Di sini, FDK mempersalahkan sistem dalam Musema –seperti yang tertuang dalam Pedoman Organisasi Mahasiswa (POK)– yang mengatur bahwa Ketua Dema hanya boleh dipilih oleh delegasi senat mahasiswa fakultas, bukannya oleh seluruh mahasiswa melalui pemilu raya. Apalagi, calon Ketua Dema pada Musema tersebut hanya ada satu: Jatnika Sadili. Sedangkan bagi Hamas, Musema adalah sistem sah yang saat itu berlaku untuk memilih Ketua Dema.
Bermula dari perang kata-kata, lambat laun pertentangan antara kedua kelompok tersebut makin membesar. Kericuhan pun tak dapat dihindari. Berbagai tindakan anarkis terjadi. Dampaknya, gedung rektorat diamuk massa, sehingga mengalami kerusakan yang cukup parah. Musema saat itu pun diundur.
Kemudian, 5 Januari 2010, Musema yang sempat tertunda kembali dilanjutkan. Untuk menghindari kericuhan kembali terjadi, maka lokasinya dipindahkan ke Hotel Sandaan di Pangandaran. Besarnya biaya untuk lanjutan Musema tersebut sempat menuai kontroversi, karena jumlahnya mencapai 100 juta rupiah.
Kali ini, Musema berlangsung tanpa ada hambatan. Sang calon tunggal, Jatnika Sadili, terpilih dengan mulus menjadi Ketua Dema periode 2010-2011. Saat itu, ia dipilih oleh lebih dari 90% jumlah peserta Musema.

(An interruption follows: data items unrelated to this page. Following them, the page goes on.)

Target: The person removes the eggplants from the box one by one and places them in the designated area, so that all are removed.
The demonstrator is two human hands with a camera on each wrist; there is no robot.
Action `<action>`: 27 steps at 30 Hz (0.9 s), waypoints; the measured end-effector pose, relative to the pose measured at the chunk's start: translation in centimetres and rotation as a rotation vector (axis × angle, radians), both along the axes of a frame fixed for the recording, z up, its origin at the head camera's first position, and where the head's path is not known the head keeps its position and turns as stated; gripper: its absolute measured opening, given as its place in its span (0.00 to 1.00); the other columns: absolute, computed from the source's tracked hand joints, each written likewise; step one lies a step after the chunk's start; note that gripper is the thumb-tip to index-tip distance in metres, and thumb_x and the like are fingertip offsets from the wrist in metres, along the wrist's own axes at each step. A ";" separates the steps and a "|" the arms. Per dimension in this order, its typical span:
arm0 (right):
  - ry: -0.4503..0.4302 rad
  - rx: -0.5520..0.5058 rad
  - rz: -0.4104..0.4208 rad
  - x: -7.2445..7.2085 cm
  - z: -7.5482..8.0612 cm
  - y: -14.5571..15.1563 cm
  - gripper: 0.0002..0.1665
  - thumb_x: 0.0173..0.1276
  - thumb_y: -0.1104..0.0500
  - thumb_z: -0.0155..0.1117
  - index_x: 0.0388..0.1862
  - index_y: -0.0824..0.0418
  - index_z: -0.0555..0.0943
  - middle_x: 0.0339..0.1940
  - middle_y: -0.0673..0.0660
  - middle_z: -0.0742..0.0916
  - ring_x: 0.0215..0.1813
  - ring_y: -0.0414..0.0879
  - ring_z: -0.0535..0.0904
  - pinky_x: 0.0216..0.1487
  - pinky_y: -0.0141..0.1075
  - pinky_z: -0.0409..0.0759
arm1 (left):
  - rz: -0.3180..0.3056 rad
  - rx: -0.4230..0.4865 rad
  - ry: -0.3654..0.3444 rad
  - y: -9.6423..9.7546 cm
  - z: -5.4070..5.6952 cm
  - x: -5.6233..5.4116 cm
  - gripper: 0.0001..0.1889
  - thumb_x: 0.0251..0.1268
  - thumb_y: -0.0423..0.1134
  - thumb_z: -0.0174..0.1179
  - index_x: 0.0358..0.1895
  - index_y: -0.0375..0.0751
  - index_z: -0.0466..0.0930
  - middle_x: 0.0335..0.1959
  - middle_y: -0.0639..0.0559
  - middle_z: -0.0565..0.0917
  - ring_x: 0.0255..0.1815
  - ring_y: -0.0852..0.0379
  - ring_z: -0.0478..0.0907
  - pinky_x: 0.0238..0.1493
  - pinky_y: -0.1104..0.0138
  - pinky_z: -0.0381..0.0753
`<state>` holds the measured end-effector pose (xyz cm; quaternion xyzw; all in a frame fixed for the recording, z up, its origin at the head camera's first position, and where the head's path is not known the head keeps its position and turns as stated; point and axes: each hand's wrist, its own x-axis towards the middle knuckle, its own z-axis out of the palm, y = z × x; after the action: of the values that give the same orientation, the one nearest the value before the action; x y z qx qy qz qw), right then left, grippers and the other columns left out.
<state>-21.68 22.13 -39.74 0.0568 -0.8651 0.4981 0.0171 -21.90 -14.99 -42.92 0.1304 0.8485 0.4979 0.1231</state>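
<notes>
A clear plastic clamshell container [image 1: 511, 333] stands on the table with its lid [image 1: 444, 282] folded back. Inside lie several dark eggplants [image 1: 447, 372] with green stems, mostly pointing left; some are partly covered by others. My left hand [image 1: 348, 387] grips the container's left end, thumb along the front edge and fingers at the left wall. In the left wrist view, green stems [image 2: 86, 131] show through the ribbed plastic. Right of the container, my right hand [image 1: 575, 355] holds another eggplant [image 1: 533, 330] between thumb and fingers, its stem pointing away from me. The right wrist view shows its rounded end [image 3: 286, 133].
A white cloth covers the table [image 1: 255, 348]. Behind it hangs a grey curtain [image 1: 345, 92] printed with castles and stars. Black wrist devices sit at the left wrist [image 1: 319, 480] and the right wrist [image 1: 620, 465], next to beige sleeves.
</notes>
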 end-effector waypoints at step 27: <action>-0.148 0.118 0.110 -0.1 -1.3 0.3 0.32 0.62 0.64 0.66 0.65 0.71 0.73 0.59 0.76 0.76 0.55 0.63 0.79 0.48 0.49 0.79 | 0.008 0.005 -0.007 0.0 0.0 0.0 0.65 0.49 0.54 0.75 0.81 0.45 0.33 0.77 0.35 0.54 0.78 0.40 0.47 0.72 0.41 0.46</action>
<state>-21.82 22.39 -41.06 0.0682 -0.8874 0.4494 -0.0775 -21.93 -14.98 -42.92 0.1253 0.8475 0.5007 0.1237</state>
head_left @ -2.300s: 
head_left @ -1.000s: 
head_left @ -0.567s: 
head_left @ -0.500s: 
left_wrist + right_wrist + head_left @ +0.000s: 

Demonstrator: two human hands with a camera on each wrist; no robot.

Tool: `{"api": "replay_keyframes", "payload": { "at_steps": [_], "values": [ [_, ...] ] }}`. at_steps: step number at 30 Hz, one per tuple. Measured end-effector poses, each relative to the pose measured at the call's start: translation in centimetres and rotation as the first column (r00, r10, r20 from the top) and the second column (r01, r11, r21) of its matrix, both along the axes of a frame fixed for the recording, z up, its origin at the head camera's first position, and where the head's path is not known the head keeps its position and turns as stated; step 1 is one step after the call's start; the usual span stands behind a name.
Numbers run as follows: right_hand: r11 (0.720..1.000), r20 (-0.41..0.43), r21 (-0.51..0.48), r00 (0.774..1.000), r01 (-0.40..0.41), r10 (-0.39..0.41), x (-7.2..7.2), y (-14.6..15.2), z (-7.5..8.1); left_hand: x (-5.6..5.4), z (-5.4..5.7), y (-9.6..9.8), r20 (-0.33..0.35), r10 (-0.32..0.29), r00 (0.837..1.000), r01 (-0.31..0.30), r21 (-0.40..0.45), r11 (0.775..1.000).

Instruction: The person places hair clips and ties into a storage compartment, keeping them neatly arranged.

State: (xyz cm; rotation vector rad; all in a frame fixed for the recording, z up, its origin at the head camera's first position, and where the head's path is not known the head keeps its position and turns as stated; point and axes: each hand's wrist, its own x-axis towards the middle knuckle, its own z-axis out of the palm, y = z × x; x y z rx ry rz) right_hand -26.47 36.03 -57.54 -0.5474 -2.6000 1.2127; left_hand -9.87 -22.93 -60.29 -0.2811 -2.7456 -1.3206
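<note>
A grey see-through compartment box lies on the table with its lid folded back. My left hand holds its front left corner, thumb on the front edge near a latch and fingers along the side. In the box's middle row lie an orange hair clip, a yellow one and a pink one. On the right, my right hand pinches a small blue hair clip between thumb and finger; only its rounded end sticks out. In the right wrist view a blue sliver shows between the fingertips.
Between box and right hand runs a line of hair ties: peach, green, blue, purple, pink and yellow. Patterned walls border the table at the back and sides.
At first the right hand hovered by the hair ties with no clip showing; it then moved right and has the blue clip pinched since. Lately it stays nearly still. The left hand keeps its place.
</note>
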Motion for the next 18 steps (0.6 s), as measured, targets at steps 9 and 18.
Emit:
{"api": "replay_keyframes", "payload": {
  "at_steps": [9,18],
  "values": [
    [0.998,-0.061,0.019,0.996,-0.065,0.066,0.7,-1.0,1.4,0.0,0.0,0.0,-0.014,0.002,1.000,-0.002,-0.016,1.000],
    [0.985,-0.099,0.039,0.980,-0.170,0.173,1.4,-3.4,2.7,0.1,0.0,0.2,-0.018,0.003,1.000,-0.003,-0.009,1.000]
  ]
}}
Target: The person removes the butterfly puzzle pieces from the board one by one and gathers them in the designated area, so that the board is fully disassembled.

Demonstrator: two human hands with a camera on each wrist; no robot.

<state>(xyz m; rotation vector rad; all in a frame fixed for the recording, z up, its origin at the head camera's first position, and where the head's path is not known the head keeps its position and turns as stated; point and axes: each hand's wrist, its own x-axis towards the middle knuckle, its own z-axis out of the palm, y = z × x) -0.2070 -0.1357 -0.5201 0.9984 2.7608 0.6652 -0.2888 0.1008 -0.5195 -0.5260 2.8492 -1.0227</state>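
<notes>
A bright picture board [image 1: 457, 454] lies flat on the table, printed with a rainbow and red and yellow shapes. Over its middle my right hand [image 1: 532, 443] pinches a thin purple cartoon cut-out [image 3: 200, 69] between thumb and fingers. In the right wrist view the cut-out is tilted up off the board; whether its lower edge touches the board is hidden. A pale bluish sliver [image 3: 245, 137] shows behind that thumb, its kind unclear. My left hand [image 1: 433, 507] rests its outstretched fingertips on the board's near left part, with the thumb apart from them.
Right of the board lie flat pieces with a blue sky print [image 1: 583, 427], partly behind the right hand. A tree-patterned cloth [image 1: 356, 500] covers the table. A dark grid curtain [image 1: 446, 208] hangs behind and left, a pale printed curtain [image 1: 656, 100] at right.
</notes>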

Meski secara de jure Jatnika Sadili baru dilantik sebagai Ketua Dewan Mahasiswa (Dema) pada 5 Mei 2010, namun pada faktanya, ia dianggap sudah memimpin Dema sejak Musema Pangandaran tersebut. Dengan demikian, hingga kini, masa pemerintahan Jatnika Sadili sudah hampir mencapai satu tahun.
Namun, meski hampir setahun berlalu, hingga kini realisasi kerja Dema belum terasa oleh sebagian besar mahasiswa. Salah satu mahasiswa yang menyatakan ketidakpuasannya adalah Dani Azhar, Ketua Senat Mahasiswa Fakultas (SMF) Tarbiyah dan Tadris. Ia menyatakan belum melihat kinerja yang nyata dari Dema. “Hingga kini, kinerja Dema kebanyakan hanya mensponsori suatu kegiatan organisasi lain, atau paling banter bentuk pengadaan izin peminjaman Student Centre,” katanya.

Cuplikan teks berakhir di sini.